DESCRIPTION OF THE TASK: Your reply should be the following data, copied exactly.

PROVIDED DATA:
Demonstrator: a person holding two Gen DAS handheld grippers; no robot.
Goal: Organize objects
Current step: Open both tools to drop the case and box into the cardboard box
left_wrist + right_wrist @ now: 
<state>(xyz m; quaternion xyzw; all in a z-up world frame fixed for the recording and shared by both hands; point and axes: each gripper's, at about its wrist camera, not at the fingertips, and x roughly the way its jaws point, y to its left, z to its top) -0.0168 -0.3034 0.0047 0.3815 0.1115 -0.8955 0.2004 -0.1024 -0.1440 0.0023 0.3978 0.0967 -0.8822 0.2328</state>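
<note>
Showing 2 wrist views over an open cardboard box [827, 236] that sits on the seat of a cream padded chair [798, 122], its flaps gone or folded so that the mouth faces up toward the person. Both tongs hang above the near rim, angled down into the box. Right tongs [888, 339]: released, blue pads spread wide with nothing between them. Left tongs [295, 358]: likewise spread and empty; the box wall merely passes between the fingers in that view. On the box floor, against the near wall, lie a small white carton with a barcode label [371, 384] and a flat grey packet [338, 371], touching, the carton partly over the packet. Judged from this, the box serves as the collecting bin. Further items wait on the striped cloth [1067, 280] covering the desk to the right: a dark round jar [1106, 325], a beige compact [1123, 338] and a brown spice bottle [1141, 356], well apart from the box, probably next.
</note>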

SOLUTION:
Demonstrator: a person holding two Gen DAS handheld grippers; no robot.
Goal: Organize objects
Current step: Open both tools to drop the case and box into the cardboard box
left_wrist + right_wrist @ now: 
<state>(xyz m; quaternion xyzw; all in a z-up world frame fixed for the recording and shared by both hands; point and axes: each gripper's, at about its wrist camera, not at the fingertips, and x roughly the way its jaws point, y to its left, z to its top) -0.0168 -0.3034 0.0047 0.3815 0.1115 -0.8955 0.2004 -0.1024 -0.1440 0.0023 0.3978 0.0967 -0.8822 0.2328</state>
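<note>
Showing 2 wrist views over an open cardboard box [827, 236] that sits on the seat of a cream padded chair [798, 122], its flaps gone or folded so that the mouth faces up toward the person. Both tongs hang above the near rim, angled down into the box. Right tongs [888, 339]: released, blue pads spread wide with nothing between them. Left tongs [295, 358]: likewise spread and empty; the box wall merely passes between the fingers in that view. On the box floor, against the near wall, lie a small white carton with a barcode label [371, 384] and a flat grey packet [338, 371], touching, the carton partly over the packet. Judged from this, the box serves as the collecting bin. Further items wait on the striped cloth [1067, 280] covering the desk to the right: a dark round jar [1106, 325], a beige compact [1123, 338] and a brown spice bottle [1141, 356], well apart from the box, probably next.
</note>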

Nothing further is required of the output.